Five ways to learn how to love

To best love one’s partner, one must first learn how they need to be loved. Love is given and received in a variety of ways by people with differing personalities. Each person has their own “love language,” and when they research them, they may discover the keys to having a successful love life.

Gary Chapman, the author, counselor and creator behind “The 5 Love Languagessaid “one of our deepest emotional needs is to feel loved by the significant people in our lives.” Chapman’s argument is that individuals should adapt themselves to their partner’s love language. However, some people interpret the love languages theory as a personality test. He outlines five methods of conveying love, which he condensed from his marriage counseling and linguistics experience.
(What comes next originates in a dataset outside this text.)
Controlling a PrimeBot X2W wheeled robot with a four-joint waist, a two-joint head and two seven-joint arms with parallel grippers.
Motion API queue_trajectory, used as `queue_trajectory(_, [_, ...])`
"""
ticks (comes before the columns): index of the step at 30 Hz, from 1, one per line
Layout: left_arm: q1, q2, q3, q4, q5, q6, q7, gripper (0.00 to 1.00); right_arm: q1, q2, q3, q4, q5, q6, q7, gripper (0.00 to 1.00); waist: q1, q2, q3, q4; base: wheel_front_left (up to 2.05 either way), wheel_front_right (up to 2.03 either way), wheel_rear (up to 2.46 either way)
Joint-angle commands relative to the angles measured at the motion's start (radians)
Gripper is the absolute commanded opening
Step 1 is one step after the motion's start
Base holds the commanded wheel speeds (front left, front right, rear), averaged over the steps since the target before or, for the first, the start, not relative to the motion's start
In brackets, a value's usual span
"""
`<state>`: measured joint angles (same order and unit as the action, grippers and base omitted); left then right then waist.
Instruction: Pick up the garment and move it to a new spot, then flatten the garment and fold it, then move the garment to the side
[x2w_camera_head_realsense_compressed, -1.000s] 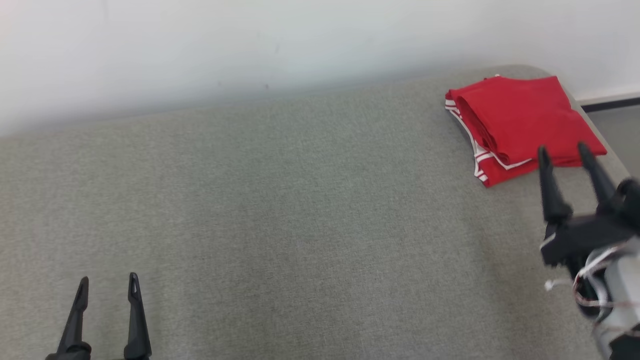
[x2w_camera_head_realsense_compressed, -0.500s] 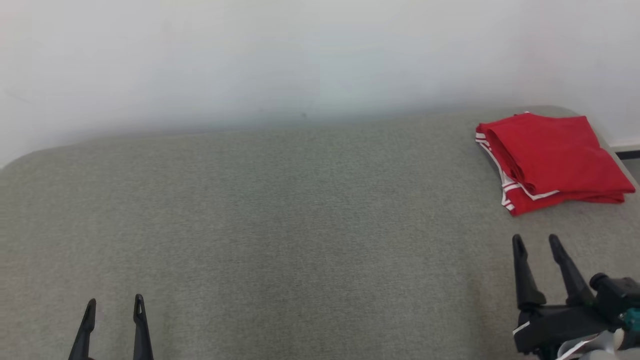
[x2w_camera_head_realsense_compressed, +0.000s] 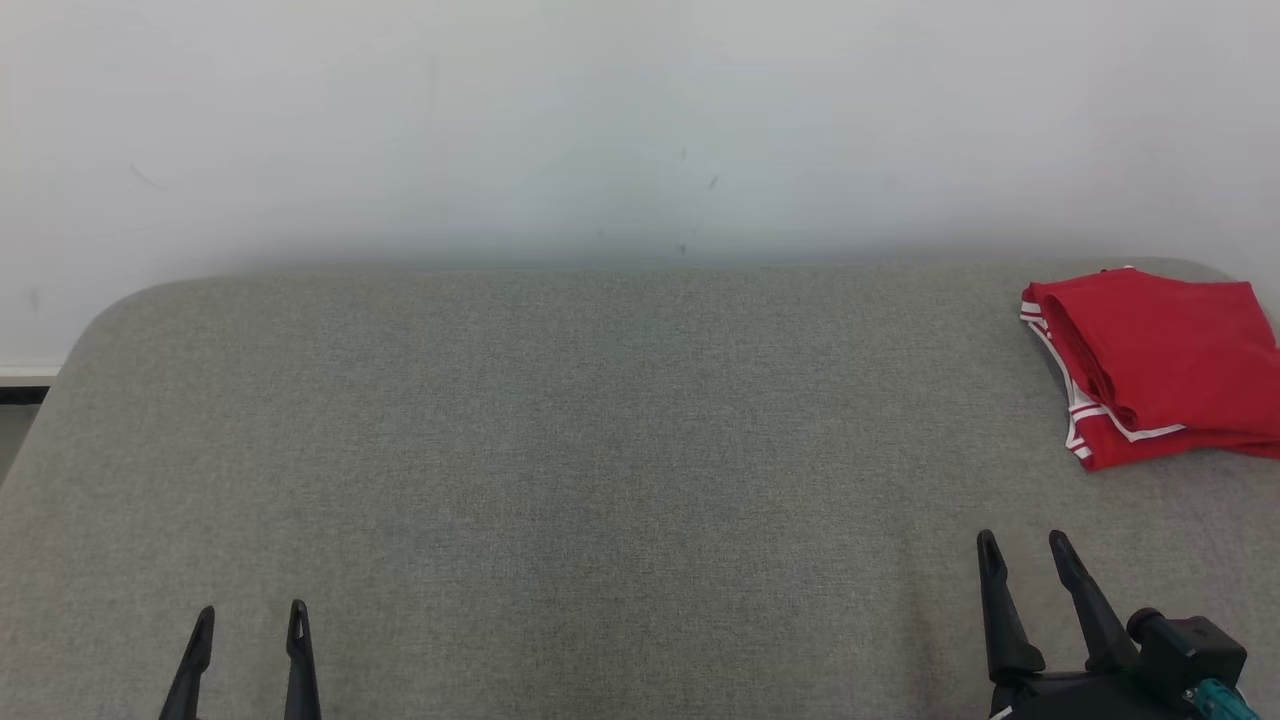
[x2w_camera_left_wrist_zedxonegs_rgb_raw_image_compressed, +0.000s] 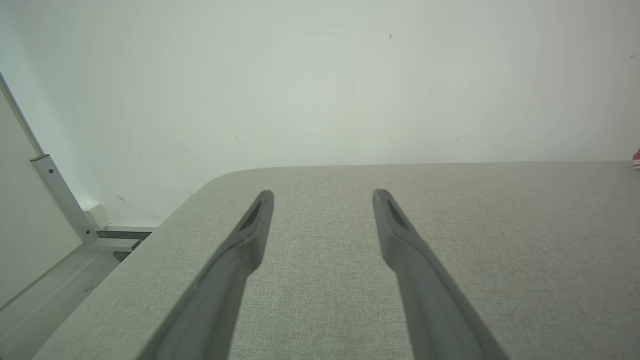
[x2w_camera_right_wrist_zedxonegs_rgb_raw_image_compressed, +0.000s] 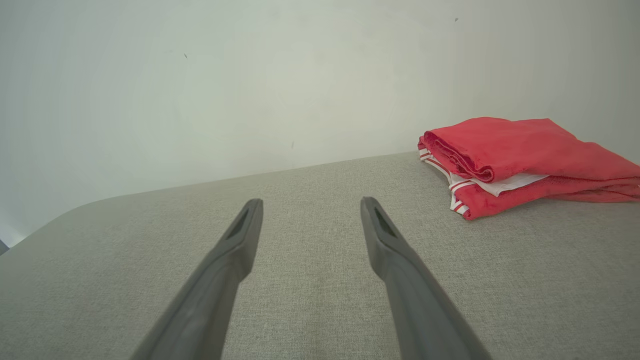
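Observation:
The garment (x2w_camera_head_realsense_compressed: 1160, 365) is red with white stripes at its hem and lies folded at the far right of the grey surface (x2w_camera_head_realsense_compressed: 600, 450); the right wrist view shows the garment (x2w_camera_right_wrist_zedxonegs_rgb_raw_image_compressed: 525, 160) at the upper right. My right gripper (x2w_camera_head_realsense_compressed: 1025, 545) is open at the lower right, well in front of the garment and apart from it, with nothing between its fingers (x2w_camera_right_wrist_zedxonegs_rgb_raw_image_compressed: 385, 235). My left gripper (x2w_camera_head_realsense_compressed: 250, 615) is open at the lower left, far from the garment, its fingers (x2w_camera_left_wrist_zedxonegs_rgb_raw_image_compressed: 395, 225) over bare fabric.
A pale wall (x2w_camera_head_realsense_compressed: 640, 120) rises directly behind the grey surface. The surface's left edge curves down to a floor (x2w_camera_left_wrist_zedxonegs_rgb_raw_image_compressed: 45, 290) with a baseboard and a metal rail (x2w_camera_left_wrist_zedxonegs_rgb_raw_image_compressed: 62, 197). The garment reaches the head view's right border.
The head camera has swung left and tilted, so the garment shifted right and down. My right gripper drew back from the garment's near edge to the lower right. The left gripper held still.

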<state>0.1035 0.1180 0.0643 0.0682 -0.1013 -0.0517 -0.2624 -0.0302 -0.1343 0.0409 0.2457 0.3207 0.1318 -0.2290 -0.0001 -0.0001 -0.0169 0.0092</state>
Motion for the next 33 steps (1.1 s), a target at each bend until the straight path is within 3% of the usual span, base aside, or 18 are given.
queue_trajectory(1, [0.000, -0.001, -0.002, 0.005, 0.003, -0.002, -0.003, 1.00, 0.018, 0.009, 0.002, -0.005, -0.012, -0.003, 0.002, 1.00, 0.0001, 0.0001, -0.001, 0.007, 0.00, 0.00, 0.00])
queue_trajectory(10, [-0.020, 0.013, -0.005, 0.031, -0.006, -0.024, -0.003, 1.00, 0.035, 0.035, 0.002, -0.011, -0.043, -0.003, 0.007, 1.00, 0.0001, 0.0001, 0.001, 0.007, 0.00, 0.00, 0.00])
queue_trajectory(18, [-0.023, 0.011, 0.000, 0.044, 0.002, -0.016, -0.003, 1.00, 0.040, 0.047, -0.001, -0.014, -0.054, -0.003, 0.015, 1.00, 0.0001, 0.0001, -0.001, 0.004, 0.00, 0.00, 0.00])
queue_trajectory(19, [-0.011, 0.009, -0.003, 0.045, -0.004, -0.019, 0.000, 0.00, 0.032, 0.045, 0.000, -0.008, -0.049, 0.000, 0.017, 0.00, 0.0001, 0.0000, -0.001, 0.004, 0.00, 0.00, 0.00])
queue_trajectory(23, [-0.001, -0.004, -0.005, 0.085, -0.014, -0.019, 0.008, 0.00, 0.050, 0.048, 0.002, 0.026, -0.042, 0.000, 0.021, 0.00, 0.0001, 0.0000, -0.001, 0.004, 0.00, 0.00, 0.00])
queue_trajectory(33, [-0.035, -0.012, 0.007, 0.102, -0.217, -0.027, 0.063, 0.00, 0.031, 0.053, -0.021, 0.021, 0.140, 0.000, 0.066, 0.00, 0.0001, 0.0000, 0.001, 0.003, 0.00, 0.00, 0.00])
To help discover one’s love language, Chapman created the Love Language test. Chapman lists the five following love languages: Words of Affirmation, Acts of Service, Quality Time, Receiving Gifts, and Physical Touch. Each allows partners to understand one another in order to prevent disputes and build deeper love.

Words of Affirmation
This is the love language that flourishes with words of encouragement and appreciation. Communication is typically most important to these people, meaning frequent endearments and reminders that they are loved are appreciated and desired. This can be shown verbally through letters, texts, social media or any other method of expressing emotions. Positive reinforcement in the form of praise that sheds light on something they achieved or who they are brings fulfillment to those who gravitate toward words of affirmation.

Kiana White, business management junior, said that her love language is words of affirmation.
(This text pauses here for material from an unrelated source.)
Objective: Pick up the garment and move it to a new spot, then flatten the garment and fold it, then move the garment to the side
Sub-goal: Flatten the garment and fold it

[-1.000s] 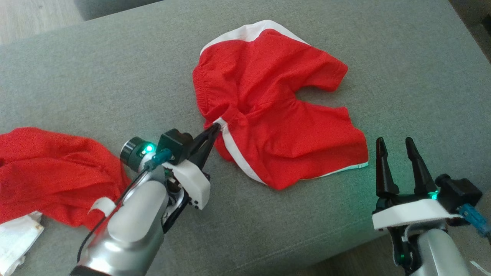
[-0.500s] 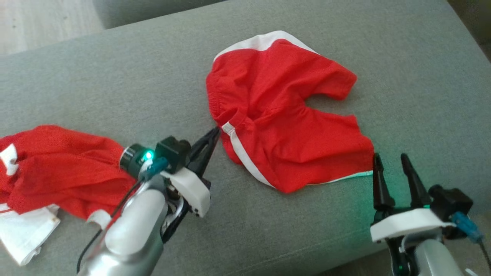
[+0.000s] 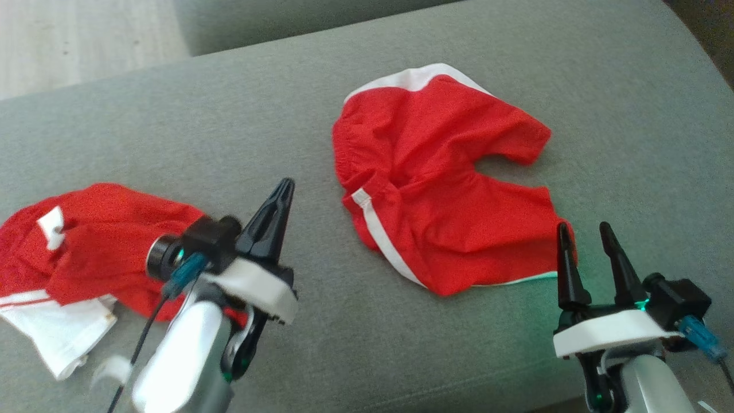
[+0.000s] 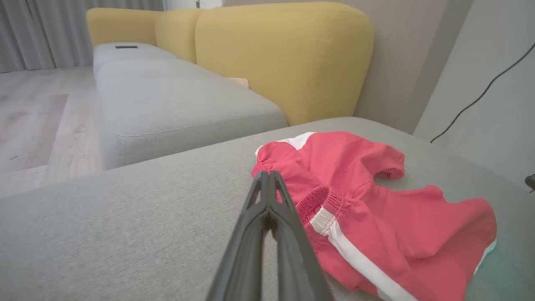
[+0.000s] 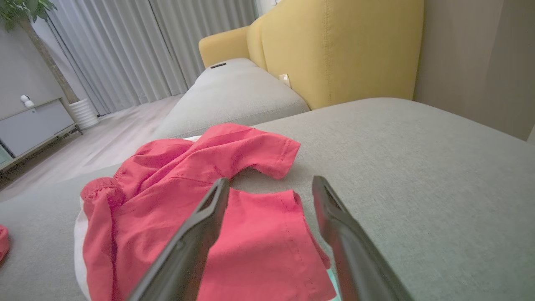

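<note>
The red shorts lie crumpled on the grey sofa cushion, waistband toward the left claw, leg hems toward the right claw. The right claw, fingers apart, is nearer, just beside the near hem. The left claw, pressed together and empty, is clear of the waistband.

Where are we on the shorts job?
Looks done: red shorts lie loose on the grey cushion, not held. In hand: nothing; left gripper shut, clear of the waistband; right gripper open by a leg hem. Left: shorts are wrinkled and unfolded, so flatten, fold, move aside.
</note>
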Robot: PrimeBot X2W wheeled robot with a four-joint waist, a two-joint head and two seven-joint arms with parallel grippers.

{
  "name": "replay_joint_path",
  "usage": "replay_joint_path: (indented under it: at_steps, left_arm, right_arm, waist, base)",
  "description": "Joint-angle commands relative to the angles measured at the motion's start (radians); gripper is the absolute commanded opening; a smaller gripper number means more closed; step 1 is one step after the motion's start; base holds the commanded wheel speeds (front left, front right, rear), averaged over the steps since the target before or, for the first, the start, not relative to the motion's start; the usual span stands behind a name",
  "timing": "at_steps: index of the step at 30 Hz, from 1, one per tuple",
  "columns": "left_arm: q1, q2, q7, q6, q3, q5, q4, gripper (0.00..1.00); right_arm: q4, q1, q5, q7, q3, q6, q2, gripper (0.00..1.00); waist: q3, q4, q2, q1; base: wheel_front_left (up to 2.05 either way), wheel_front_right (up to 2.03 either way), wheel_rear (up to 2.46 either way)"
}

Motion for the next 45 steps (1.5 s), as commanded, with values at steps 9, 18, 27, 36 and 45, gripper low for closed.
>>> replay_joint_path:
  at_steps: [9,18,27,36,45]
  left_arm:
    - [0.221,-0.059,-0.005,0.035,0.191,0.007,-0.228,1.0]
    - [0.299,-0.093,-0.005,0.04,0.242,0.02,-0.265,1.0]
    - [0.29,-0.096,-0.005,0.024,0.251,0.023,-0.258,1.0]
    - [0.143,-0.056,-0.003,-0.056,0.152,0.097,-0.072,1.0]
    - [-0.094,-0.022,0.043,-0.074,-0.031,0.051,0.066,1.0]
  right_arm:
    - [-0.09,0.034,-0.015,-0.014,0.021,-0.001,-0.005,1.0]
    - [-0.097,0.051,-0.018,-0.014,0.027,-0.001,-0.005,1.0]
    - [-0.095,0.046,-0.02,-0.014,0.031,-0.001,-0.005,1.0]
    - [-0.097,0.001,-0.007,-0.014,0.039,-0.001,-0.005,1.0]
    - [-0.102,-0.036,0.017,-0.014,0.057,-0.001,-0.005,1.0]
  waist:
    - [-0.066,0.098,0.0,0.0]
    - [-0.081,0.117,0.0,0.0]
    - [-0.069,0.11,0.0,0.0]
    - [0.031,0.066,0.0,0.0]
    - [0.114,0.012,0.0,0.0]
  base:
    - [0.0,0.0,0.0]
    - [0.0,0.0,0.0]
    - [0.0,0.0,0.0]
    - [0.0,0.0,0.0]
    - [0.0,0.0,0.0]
“Words mean a lot to me. The heart of words can do so much, and I believe words can uplift and they can degrad.” White says, “So when I hear from someone and they are uplifting me like that, of course I am going to feel uplifted.”

Acts of Service
Acts of service is the embodiment of the phrase “actions speak louder than words.” Actions can include anything done to help make another’s day easier. Those with this love language prefer to be shown that they are loved, rather than being told. It is important to remember that an act of service entails more than making a big show; it’s about achieving a feeling of trust, where they know they can rely on their partner to look out for them in both little and large situations.

Quality Time
The love language of quality time is shown by spending meaningful time with one’s partner. Those who prefer quality time appreciate when their partner gives them uninterrupted time, including deep conversations and having undivided attention. Examples of this between partners can be seen in movie nights, cooking a meal together or completing a challenging puzzle.

This is industrial and organizational psychology graduate student Tirtha Anaweaker’s preferred love language. “My love language make(s) me feel special, appreciated, respected, and cherished. I feel most loved when my close ones spend quality time with me and engage in deep conversations.”
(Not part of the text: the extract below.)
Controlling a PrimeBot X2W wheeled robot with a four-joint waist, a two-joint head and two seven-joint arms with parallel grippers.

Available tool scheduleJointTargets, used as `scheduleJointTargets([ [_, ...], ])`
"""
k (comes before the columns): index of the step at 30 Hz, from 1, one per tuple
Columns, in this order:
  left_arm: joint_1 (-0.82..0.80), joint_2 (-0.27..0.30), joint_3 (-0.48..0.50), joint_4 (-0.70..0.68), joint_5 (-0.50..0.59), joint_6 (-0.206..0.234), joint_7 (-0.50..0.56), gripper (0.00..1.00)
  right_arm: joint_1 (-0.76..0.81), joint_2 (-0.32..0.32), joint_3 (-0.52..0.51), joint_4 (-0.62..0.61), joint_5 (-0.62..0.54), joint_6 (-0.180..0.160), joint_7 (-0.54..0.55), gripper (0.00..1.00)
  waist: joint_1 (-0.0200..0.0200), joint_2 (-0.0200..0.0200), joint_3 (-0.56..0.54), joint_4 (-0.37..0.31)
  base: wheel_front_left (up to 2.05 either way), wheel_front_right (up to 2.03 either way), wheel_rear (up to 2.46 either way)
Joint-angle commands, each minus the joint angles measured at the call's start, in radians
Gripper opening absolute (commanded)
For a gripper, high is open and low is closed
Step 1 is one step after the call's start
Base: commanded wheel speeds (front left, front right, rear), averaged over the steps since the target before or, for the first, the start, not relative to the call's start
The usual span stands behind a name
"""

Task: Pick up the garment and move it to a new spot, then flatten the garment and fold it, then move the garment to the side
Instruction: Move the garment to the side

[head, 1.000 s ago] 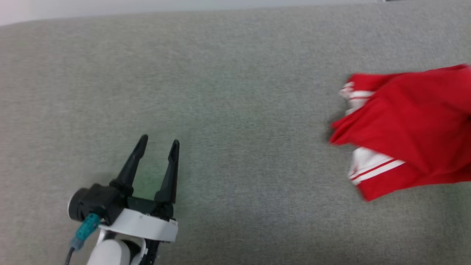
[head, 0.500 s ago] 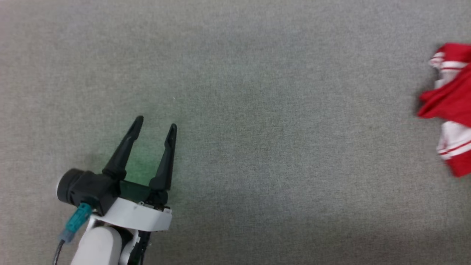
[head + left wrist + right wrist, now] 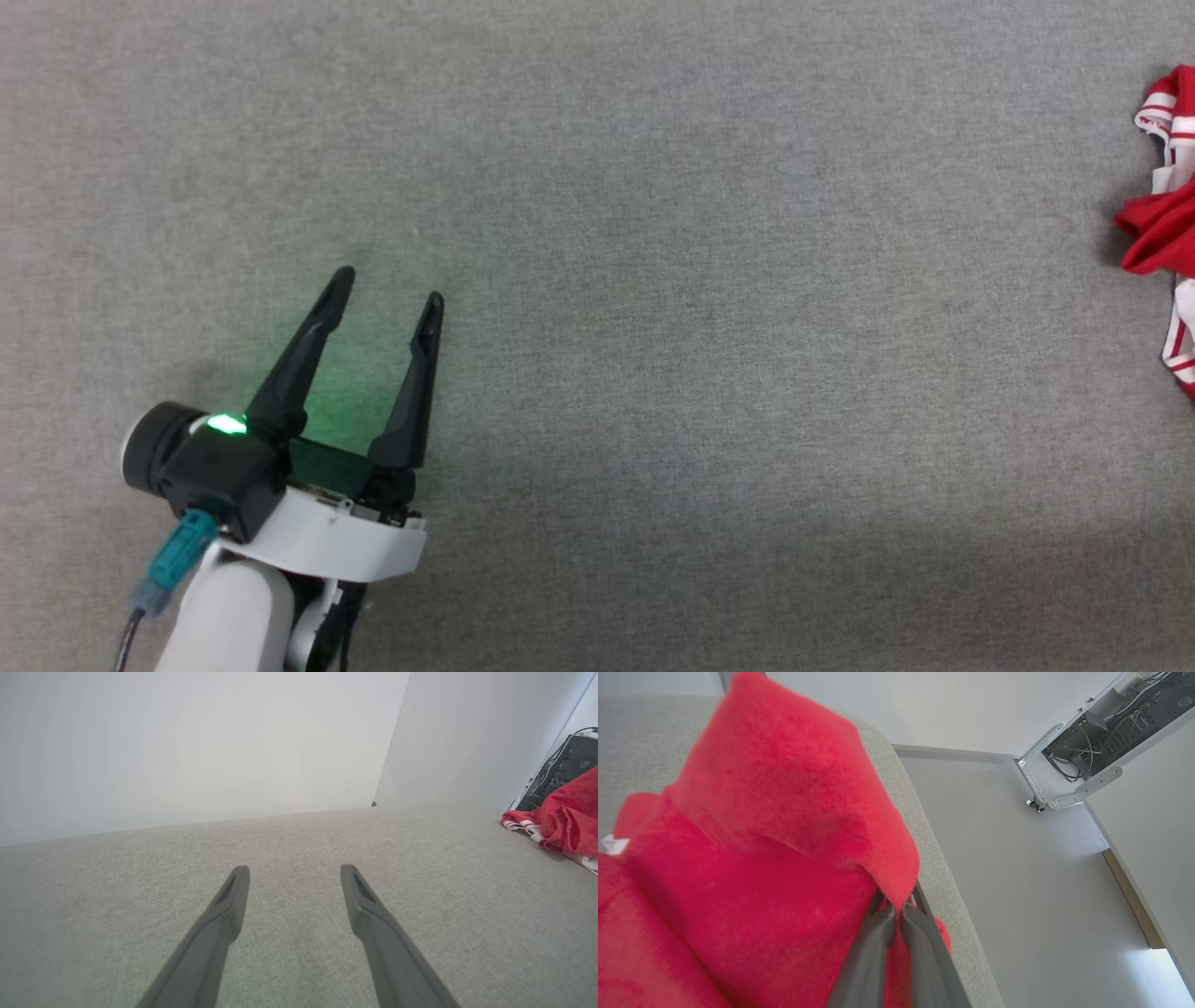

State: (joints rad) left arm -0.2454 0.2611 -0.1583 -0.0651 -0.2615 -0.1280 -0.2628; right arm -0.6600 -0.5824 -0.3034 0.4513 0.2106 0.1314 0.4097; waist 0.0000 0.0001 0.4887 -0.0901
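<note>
Our right fingers [image 3: 868, 961] are pressed together on a fold of the garment [image 3: 761, 835], pinching it; our left fingers [image 3: 308, 345] stand spread and hold nothing, over the left part of the tabletop [image 3: 653, 280]; the garment is bunched at the tabletop's right edge, and in the left wrist view its lower folds seem to trail on the tabletop; we judge the pick-up made and the move to a new spot in hand, with flattening, folding and the move aside all left; the fingers are long, dark, matte and tapering; the garment is soft, slightly fuzzy bright red, crumpled into loose folds, with white bands edged by thin red stripes; the tabletop is covered in grey woven cloth, rounded at its edge.
</note>
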Motion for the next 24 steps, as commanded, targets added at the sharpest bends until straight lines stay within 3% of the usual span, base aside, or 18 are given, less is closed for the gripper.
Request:
scheduleJointTargets([
  [1,-0.008,0.005,0.002,-0.004,0.004,-0.004,-0.002,1.00,-0.017,0.003,0.001,0.014,-0.013,-0.002,-0.017,0.00,0.0000,-0.0001,0.006,-0.004,0.00,0.00,0.00],
  [7,-0.016,0.013,0.006,0.000,0.000,-0.004,-0.002,1.00,-0.058,0.002,0.024,0.087,-0.029,-0.002,-0.066,0.00,0.0000,-0.0001,0.016,-0.005,0.00,0.00,0.00],
  [8,-0.017,0.013,0.007,0.001,0.000,-0.004,-0.002,1.00,-0.064,-0.001,0.027,0.098,-0.031,-0.002,-0.074,0.29,0.0000,-0.0001,0.017,-0.005,0.00,0.00,0.00],
  [10,-0.018,0.013,0.009,0.005,-0.002,-0.004,-0.002,1.00,-0.074,-0.005,0.036,0.121,-0.030,-0.002,-0.089,0.46,0.0000,-0.0001,0.017,-0.005,0.00,0.00,0.00],
  [11,-0.018,0.012,0.010,0.007,-0.003,-0.004,-0.002,1.00,-0.077,-0.008,0.041,0.133,-0.027,-0.002,-0.095,0.60,0.0000,-0.0001,0.016,-0.005,0.00,0.00,0.00],
  [12,-0.018,0.011,0.011,0.008,-0.004,-0.004,-0.002,1.00,-0.081,-0.011,0.045,0.144,-0.025,-0.002,-0.099,0.90,0.0000,-0.0001,0.016,-0.004,0.00,0.00,0.00],
  [13,-0.019,0.010,0.011,0.010,-0.005,-0.004,-0.002,1.00,-0.086,-0.014,0.049,0.155,-0.021,-0.002,-0.106,1.00,0.0000,-0.0001,0.014,-0.003,0.00,0.00,0.00],
  [19,-0.024,-0.005,0.017,0.028,-0.012,-0.004,-0.002,1.00,-0.104,-0.025,0.093,0.204,0.009,-0.002,-0.142,1.00,0.0000,-0.0001,-0.013,0.006,0.00,0.00,0.00],
  [24,-0.003,-0.027,0.029,0.051,-0.019,-0.004,-0.002,1.00,-0.084,0.003,0.172,0.198,0.042,-0.002,-0.168,1.00,0.0000,-0.0001,-0.072,0.019,0.00,0.00,0.00],
])
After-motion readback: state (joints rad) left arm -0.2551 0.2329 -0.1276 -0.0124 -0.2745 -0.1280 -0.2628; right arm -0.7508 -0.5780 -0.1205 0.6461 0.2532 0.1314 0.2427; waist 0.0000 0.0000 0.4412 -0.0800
She says, “I find deep conversations to be mentally stimulating and a way to deepen my bond.”

Receiving Gifts
Those who have gifts as their love language prefer to express love through giving and receiving anything from modest mementos to grand gestures. Though it is true that this love language is about the receipt of gifts, it is not about the monetary value of the gift, but about the symbolic meaning behind it. They understand and appreciate the gift-giving process, as it includes the careful consideration, the purposeful selection of an object to represent a connection and the emotional implications of receiving the gift.

Physical Touch
The love language of physical touch is where someone typically enjoys giving and receiving physical displays of affection. This is a very corporeal sort of relationship that communicates love through cuddles, hand-holding and other gestures. Skin-to-skin contact is scientifically proven to be as significant as “feel good chemicals” such as serotonin, dopamine and oxytocin, which are naturally produced during this process.

Junior national security major Sophie Martinez says her love language is physical touch. She says that she feels most content and cared for because she believes physical touch is the most intimate.
“What I love most about my love language is how much it can communicate,” says Martinez. “I love giving people hugs and it is the easiest way that I can share how much they mean to me. If the people closest to me are sad, I can offer that physical affection. If they’re excited, hugs work there, too! It has been something that has allowed me to make very strong bonds with others and I love that physical touch is so human, so innate for many people.”

It is important to remember that everyone loves and receives love in different ways. It can improve your knowledge of each other, prevent disputes, and build deeper love, according to Chapman’s work.